| Exercise |
Restate the listing in full, keeping every word as it is.

··· Source data

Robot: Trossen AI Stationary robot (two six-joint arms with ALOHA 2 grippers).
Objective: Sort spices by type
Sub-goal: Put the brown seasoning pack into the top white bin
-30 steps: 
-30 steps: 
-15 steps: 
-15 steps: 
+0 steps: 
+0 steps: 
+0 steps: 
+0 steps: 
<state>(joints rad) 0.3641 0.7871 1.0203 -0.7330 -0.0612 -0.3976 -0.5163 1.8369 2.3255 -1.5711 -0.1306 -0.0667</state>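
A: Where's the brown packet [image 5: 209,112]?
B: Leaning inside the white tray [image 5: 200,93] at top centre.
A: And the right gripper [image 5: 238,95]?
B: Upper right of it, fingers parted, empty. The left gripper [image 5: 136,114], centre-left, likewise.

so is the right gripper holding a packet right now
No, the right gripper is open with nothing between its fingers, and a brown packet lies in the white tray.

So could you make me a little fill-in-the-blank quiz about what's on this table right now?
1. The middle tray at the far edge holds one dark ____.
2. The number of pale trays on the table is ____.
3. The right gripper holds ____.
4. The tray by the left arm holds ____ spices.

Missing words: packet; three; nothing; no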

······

| Exercise solution |
Robot: Trossen AI Stationary robot (two six-joint arms with ALOHA 2 grippers).
Objective: Sort spices by type
Sub-goal: Put the brown seasoning pack into the top white bin
-30 steps: 
-30 steps: 
-15 steps: 
-15 steps: 
+0 steps: 
+0 steps: 
+0 steps: 
+0 steps: 
<state>(joints rad) 0.3641 0.7871 1.0203 -0.7330 -0.0612 -0.3976 -0.5163 1.8369 2.3255 -1.5711 -0.1306 -0.0667</state>
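A: Where's the brown packet [image 5: 209,112]?
B: Leaning inside the white tray [image 5: 200,93] at top centre.
A: And the right gripper [image 5: 238,95]?
B: Upper right of it, fingers parted, empty. The left gripper [image 5: 136,114], centre-left, likewise.

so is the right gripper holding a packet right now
No, the right gripper is open with nothing between its fingers, and a brown packet lies in the white tray.

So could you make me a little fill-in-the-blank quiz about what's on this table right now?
1. The middle tray at the far edge holds one dark ____.
2. The number of pale trays on the table is ____.
3. The right gripper holds ____.
4. The tray by the left arm holds ____ spices.

Missing words: packet; three; nothing; no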

The required output is complete.